- **Work order**
Reproduce the material that follows exactly, with no line left out.
*** Available data ***
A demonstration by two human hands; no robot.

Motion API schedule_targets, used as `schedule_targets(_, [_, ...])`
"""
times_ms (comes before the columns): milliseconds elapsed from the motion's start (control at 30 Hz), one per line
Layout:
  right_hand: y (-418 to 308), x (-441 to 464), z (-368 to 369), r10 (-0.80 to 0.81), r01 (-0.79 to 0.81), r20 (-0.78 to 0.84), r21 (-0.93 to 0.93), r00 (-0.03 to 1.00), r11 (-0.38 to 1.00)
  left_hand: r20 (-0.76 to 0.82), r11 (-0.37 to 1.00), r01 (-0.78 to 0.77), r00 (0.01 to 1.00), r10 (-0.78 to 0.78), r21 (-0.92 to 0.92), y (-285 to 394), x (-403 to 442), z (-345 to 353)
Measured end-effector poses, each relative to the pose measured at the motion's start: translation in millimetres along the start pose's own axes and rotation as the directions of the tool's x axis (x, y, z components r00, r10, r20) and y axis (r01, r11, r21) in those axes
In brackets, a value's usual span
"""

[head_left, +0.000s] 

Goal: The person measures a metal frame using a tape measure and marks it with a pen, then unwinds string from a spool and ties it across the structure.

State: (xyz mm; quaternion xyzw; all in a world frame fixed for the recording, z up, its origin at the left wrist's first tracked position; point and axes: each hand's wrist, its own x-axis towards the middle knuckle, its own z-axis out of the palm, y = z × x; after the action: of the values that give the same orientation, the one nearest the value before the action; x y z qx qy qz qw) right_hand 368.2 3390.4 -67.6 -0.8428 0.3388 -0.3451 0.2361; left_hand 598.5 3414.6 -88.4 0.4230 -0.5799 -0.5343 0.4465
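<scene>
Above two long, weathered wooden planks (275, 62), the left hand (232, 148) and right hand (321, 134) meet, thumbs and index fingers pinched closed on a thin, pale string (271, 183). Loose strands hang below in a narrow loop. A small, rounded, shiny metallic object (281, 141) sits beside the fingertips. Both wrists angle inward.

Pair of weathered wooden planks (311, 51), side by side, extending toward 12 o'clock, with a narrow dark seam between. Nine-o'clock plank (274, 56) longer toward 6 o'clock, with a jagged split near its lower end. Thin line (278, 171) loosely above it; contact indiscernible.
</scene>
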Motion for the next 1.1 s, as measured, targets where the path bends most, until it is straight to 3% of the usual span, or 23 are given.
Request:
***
- **Reply**
A demonstration by two human hands; no robot.

Motion API schedule_targets, used as `schedule_targets(_, [_, ...])`
"""
times_ms (comes before the columns): milliseconds elapsed from the motion's start (control at 30 Hz), one per line
Layout:
  right_hand: y (-418 to 308), x (-441 to 464), z (-368 to 369), r10 (-0.80 to 0.81), r01 (-0.79 to 0.81), r20 (-0.78 to 0.84), r21 (-0.93 to 0.93), r00 (-0.03 to 1.00), r11 (-0.38 to 1.00)
  left_hand: r20 (-0.76 to 0.82), r11 (-0.37 to 1.00), r01 (-0.78 to 0.77), r00 (0.01 to 1.00), r10 (-0.78 to 0.78), r21 (-0.92 to 0.92), y (-285 to 394), x (-403 to 442), z (-345 to 353)
Measured end-effector poses, each relative to the pose measured at the motion's start: translation in millimetres along the start pose's own axes and rotation as the directions of the tool's x axis (x, y, z components r00, r10, r20) and y axis (r01, r11, r21) in those axes
In brackets, a value's usual span
"""

[head_left, +0.000s] 

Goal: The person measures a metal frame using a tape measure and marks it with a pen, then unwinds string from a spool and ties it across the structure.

State: (xyz mm; quaternion xyzw; all in a world frame fixed for the recording, z up, its origin at the left wrist's first tracked position; point and axes: each hand's wrist, its own x-axis towards the middle knuckle, its own z-axis out of the palm, y = z × x; after the action: of the values that give the same orientation, the one nearest the value before the action; x y z qx qy qz qw) right_hand 368.2 3390.4 -67.6 -0.8428 0.3388 -0.3451 0.2361; left_hand 598.5 3414.6 -88.4 0.4230 -0.5799 -0.5343 0.4465
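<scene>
Above two long, weathered wooden planks (275, 62), the left hand (232, 148) and right hand (321, 134) meet, thumbs and index fingers pinched closed on a thin, pale string (271, 183). Loose strands hang below in a narrow loop. A small, rounded, shiny metallic object (281, 141) sits beside the fingertips. Both wrists angle inward.

Pair of weathered wooden planks (311, 51), side by side, extending toward 12 o'clock, with a narrow dark seam between. Nine-o'clock plank (274, 56) longer toward 6 o'clock, with a jagged split near its lower end. Thin line (278, 171) loosely above it; contact indiscernible.
</scene>
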Motion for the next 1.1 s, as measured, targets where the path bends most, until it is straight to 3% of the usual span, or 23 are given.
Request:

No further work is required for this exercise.